_Exercise_:
Locate the line containing "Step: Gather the", then please write out that line and all the lines below it in the entries exactly.

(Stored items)
[Start of section]
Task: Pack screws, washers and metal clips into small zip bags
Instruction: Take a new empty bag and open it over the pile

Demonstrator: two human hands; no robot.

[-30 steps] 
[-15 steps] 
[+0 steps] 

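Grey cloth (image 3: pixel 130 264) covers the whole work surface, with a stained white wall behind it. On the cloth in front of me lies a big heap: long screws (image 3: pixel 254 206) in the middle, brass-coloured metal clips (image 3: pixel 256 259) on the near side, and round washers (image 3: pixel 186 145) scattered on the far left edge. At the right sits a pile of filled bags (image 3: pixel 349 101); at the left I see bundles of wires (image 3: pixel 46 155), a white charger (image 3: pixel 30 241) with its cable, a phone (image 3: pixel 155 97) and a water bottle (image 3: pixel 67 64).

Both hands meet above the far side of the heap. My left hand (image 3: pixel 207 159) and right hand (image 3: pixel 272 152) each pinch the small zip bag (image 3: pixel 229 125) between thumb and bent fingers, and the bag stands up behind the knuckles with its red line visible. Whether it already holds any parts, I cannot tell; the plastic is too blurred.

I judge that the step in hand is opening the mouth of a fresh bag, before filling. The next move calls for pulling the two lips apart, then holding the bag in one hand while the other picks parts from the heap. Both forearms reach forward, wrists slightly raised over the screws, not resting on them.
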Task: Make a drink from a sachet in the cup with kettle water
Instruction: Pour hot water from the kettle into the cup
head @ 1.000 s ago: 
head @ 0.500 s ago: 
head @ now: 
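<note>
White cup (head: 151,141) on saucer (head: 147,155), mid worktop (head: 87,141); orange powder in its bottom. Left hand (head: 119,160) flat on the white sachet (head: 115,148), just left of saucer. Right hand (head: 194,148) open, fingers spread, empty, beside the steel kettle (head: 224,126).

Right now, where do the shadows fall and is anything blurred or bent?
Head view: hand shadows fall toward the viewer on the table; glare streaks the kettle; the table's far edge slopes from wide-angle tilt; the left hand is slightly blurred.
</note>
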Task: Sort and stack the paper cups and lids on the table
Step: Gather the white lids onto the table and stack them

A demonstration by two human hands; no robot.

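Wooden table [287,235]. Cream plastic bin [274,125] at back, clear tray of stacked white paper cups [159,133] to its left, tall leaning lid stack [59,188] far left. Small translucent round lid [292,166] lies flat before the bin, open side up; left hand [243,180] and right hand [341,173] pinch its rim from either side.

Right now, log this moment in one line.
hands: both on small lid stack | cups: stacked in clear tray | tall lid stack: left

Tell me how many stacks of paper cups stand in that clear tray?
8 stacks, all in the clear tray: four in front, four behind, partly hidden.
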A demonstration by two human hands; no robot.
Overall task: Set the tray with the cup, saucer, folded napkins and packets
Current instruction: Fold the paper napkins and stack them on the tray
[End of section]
_Solution to this exercise_:
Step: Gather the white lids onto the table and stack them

A demonstration by two human hands; no robot.

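Wooden table [287,235]. Cream plastic bin [274,125] at back, clear tray of stacked white paper cups [159,133] to its left, tall leaning lid stack [59,188] far left. Small translucent round lid [292,166] lies flat before the bin, open side up; left hand [243,180] and right hand [341,173] pinch its rim from either side.

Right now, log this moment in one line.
hands: both on small lid stack | cups: stacked in clear tray | tall lid stack: left

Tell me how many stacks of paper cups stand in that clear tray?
8 stacks, all in the clear tray: four in front, four behind, partly hidden.
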A demonstration by two human hands; no robot.
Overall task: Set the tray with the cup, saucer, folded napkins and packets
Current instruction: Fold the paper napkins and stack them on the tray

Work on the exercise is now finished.